It is probably the furthest east the entire Victorian Government has ever been.
Nearly every Labor MP, from Premier Daniel Andrews down to the backbench, headed to Lakes Entrance for the party’s annual caucus getaway.
The “love-in”, as it’s known by some MPs, was held in East Gippsland in an effort to boost the local economy after it was savagely hit by the summer’s bushfires.
But the red carpet wasn’t exactly rolled out for the Government, with dozens of forestry workers peacefully picketing the conference over Mr Andrews’s decision to close their industry by 2030.
Many yelled at MPs, demanding answers about why the industry was closed.
Harvester Rob Brunt said timber workers just wanted to be listened to.
“I just want the Premier to talk to us, we want him to reverse his decision to end logging … we are a valuable industry, we shouldn’t just be thrown on the scrap heap,” he said.

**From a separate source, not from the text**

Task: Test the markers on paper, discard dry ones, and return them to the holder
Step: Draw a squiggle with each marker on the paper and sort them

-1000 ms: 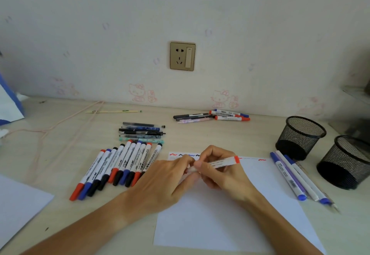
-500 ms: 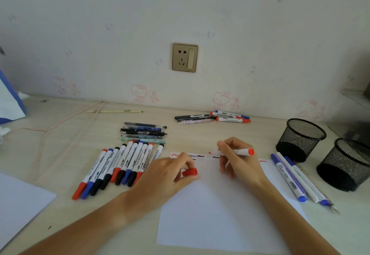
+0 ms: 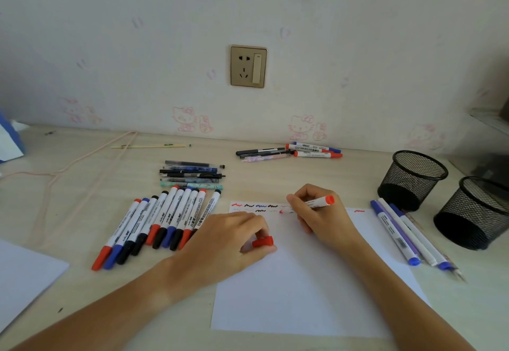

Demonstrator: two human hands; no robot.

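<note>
Pale wooden desk [image 3: 82, 213] carries a white paper [image 3: 303, 295] marked with test squiggles. On it, the right hand [image 3: 319, 218] grips an uncapped red marker [image 3: 316, 202], tip touching the sheet near the top edge. The left hand [image 3: 231, 240] rests on the paper, pinching the red cap [image 3: 263, 241]. Two mesh holders [image 3: 413, 177] stand right.

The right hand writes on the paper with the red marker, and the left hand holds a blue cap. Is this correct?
Not quite. In the head view the cap that the left hand pinches is red, not blue. The rest holds: the right hand grips the red marker with its tip on the paper.
</note>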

Others are angry at the Government’s management of the state’s forests, urging more logging and hazard-reduction burns.
No time to meet protesters
During a visit to the fire-hit town of Buchan, Mr Andrews said he didn’t think he would have time to meet with the protesters.

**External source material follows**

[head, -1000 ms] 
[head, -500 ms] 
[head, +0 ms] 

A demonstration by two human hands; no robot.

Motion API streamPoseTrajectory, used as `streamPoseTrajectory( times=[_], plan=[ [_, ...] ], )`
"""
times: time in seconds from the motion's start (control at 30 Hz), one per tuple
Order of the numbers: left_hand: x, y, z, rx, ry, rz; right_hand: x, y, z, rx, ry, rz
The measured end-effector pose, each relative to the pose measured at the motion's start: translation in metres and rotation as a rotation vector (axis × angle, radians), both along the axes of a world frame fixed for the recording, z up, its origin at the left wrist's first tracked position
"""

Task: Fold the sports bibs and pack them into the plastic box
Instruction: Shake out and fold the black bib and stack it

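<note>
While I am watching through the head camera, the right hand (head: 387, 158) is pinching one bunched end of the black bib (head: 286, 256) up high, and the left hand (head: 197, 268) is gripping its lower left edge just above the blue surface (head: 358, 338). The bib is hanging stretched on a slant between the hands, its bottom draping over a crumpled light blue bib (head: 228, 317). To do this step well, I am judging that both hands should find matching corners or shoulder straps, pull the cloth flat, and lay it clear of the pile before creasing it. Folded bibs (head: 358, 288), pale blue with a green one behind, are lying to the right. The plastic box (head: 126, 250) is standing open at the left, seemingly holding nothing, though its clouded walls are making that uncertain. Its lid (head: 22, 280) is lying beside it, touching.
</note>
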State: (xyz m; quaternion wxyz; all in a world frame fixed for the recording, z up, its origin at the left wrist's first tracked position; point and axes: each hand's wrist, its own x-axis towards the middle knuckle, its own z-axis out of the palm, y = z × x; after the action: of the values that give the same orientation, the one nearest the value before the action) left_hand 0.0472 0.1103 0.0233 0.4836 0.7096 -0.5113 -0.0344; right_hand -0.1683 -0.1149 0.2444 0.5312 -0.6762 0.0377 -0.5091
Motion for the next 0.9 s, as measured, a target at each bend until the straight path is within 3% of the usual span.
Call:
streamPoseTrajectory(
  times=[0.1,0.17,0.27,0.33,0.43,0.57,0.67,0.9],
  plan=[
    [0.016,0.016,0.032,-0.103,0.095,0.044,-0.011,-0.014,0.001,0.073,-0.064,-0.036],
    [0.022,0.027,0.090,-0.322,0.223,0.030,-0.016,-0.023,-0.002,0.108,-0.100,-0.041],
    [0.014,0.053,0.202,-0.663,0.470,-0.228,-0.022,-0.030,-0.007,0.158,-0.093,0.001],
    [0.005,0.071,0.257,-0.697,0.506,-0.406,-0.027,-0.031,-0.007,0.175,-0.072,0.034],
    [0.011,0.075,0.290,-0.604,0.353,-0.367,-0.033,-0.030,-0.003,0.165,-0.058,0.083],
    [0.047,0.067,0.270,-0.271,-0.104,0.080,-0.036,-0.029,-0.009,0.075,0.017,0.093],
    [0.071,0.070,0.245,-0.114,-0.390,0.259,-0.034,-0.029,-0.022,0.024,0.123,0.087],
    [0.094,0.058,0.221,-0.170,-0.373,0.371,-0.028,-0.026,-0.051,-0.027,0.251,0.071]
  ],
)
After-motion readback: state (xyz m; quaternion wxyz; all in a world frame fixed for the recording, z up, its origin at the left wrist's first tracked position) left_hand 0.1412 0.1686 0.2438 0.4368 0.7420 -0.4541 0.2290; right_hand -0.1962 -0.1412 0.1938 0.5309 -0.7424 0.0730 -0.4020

“We’ve got an agenda to deal with. We’re here to deal with a whole range of different issues,” Mr Andrews said.
“But look, they understand where I’m coming from, and I understand they’re not happy with the position that we’ve taken.”
The Government is assessing the impact the bushfires have had on the timber industry.

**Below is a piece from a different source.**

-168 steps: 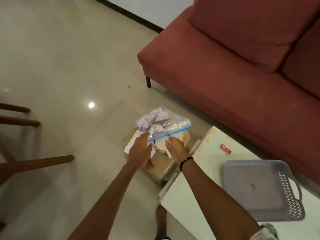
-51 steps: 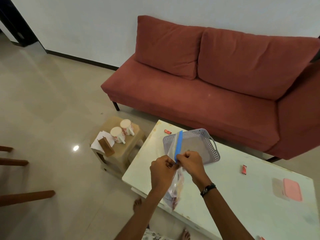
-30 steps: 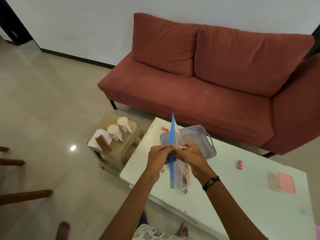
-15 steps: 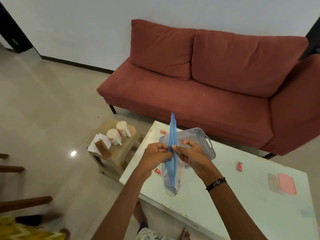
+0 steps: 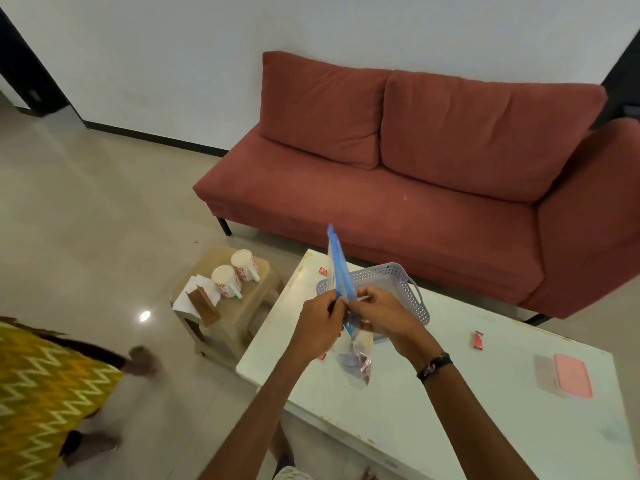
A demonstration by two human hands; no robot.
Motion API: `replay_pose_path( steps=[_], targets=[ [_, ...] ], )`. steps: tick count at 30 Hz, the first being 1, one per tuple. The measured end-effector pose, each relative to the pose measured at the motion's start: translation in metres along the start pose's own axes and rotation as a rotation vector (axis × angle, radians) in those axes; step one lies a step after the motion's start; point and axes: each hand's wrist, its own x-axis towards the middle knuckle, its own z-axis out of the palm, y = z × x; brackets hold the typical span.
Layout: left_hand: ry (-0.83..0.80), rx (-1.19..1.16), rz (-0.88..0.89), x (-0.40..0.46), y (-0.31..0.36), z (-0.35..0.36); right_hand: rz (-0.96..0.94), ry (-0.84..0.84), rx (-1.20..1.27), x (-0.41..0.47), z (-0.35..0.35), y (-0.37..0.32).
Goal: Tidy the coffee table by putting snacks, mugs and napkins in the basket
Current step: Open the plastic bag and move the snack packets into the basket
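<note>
Overhead, a crinkled clear plastic zip bag with a blue strip is pinched by the fingers of both hands, perforated grey basket just beyond.

Two bare forearms reach forward from the bottom of the view, with no sleeves on either. The right hand has a dark braided band around its wrist with a small pale knot or bead; the left hand wears nothing. A strip of pale patterned fabric shows at the bottom edge between the arms.
</note>
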Motion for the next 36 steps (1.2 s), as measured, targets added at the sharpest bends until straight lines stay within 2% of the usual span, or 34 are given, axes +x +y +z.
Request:
replay_pose_path(
  steps=[5,8,10,12,14,17,20,22,28,36],
  targets=[
    [0.008,0.033,-0.029,0.003,-0.003,0.003,0.018,-0.166,-0.360,-0.011,-0.004,-0.006],
    [-0.042,-0.010,-0.116,0.005,-0.002,0.003,-0.157,-0.113,-0.507,-0.013,-0.001,-0.004],
    [-0.152,-0.106,-0.218,0.005,0.002,0.000,-0.252,-0.030,-0.535,-0.011,0.001,0.002],
    [-0.270,-0.181,-0.323,0.002,0.006,-0.001,-0.295,0.008,-0.534,-0.010,0.001,0.005],
    [-0.318,-0.234,-0.354,0.001,0.006,-0.002,-0.304,0.011,-0.520,-0.009,0.001,0.005],
    [-0.292,-0.263,-0.296,0.001,0.004,-0.002,-0.217,-0.006,-0.434,-0.011,0.001,0.004],
    [-0.264,-0.248,-0.235,0.001,0.002,-0.002,-0.084,-0.104,-0.340,-0.011,-0.003,0.004],
    [-0.271,-0.256,-0.221,0.000,0.001,-0.003,-0.079,-0.153,-0.304,-0.011,-0.005,0.004],
    [-0.190,-0.376,-0.265,-0.005,0.002,0.006,-0.201,0.076,-0.316,-0.016,0.009,0.012],
    [-0.111,-0.278,-0.296,-0.005,0.000,0.014,-0.215,0.220,-0.320,-0.014,0.019,0.025]
  ],
)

But Mr Andrews said about half the coups earmarked for logging had been damaged to some extent.
He said it was too soon to say how the bushfires would affect the Government’s plans to phase out the native timber industry.
“That assessment does take some time, that isn’t finished yet,” Mr Andrews said.
“And then we’ll have a clear picture based on the facts of [whether we] can we make the timeline that we had laid out in the 10-year plan, or do we have to have a different timeline.”
Bustling tourist hub turns ‘ghost town’
In Buchan, Mr Andrews outlined a $8.5 million funding package to support a range of projects in fire-affected areas across East Gippsland and North East Victoria.
Lakes Entrance was one of the major towns evacuated over the summer period, normally the busiest time of year for traders.
Outdoor sports store owner Sarah Carlisle said Lakes Entrance “became a ghost town”.
“Everybody is banking on this [time] being really busy and relying on that to pay the rent and wages,” she said.
Like other small businesses, she hasn’t been able to employ casual staff this summer and is worried about the next 12 months after the busy period failed to deliver.
Other than tourists returning, she and others are hoping the Government can provide some relief payments for local businesses that were not physically damaged by fire, but impacted by the tourism drop.